# Task objective:
For the data that follows, report how many lines contain the word "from", and nothing else.

# Material provided:

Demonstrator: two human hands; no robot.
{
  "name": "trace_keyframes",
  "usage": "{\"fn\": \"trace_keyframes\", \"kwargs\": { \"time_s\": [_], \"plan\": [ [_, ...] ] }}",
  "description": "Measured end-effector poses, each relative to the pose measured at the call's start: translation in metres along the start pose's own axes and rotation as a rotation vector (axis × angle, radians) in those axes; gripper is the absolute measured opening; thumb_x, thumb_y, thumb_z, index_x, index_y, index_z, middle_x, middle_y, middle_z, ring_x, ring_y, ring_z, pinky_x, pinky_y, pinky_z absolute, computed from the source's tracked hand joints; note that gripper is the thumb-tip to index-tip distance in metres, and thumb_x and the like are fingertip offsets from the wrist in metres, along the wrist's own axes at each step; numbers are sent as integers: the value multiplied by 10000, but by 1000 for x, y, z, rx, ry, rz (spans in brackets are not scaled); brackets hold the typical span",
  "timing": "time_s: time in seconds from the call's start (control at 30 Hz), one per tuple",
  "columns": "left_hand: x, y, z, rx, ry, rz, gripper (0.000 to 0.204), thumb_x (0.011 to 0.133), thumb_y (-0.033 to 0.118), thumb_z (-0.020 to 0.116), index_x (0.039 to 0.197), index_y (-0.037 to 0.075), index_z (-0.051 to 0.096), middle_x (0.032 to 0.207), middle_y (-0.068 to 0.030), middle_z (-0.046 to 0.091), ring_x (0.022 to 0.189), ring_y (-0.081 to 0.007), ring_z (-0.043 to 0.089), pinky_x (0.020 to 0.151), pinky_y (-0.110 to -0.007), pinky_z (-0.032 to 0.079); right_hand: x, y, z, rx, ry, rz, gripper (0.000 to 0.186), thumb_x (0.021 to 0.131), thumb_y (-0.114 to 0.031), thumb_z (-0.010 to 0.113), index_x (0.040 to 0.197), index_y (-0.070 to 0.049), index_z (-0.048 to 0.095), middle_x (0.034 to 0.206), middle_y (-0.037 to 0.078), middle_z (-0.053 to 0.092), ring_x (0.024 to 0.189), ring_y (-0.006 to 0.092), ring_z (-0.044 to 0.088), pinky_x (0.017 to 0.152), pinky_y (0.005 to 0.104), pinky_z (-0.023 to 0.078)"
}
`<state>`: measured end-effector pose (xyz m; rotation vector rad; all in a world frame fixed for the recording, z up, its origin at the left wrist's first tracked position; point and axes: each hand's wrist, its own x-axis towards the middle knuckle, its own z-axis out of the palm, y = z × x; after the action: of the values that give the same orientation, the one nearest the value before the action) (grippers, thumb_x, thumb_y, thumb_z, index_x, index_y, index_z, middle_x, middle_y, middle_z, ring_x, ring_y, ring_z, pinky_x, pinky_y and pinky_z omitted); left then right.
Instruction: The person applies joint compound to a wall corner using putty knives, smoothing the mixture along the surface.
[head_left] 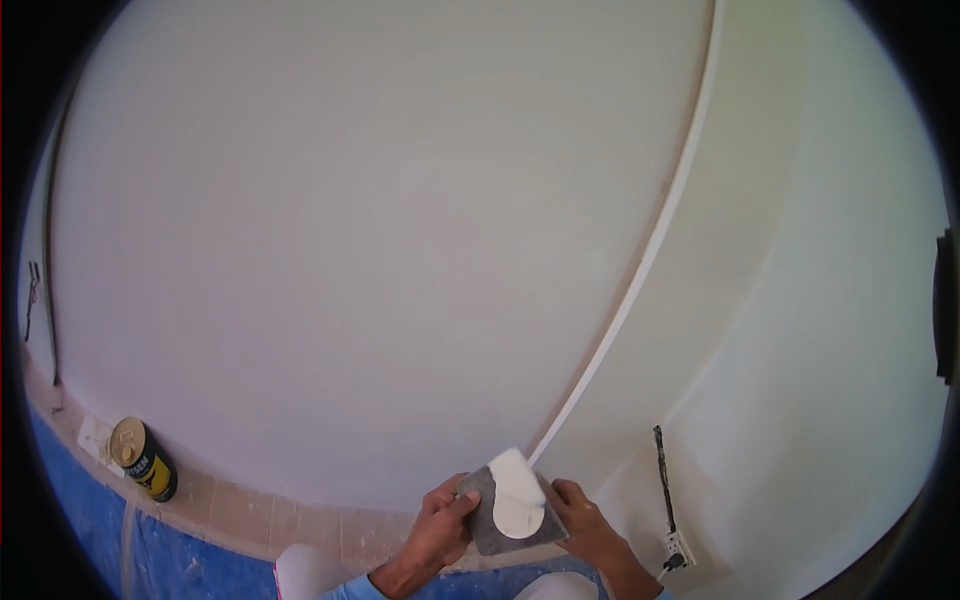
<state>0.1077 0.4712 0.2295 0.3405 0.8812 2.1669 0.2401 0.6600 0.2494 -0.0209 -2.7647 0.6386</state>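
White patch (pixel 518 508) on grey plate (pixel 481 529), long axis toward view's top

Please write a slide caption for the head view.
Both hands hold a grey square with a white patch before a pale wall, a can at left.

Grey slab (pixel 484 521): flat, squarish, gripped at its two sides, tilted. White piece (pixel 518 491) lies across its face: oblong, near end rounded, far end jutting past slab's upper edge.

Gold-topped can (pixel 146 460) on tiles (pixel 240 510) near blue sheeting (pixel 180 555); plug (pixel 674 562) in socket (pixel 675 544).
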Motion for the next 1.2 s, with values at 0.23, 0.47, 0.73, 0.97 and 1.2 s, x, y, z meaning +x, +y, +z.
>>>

# Response:
2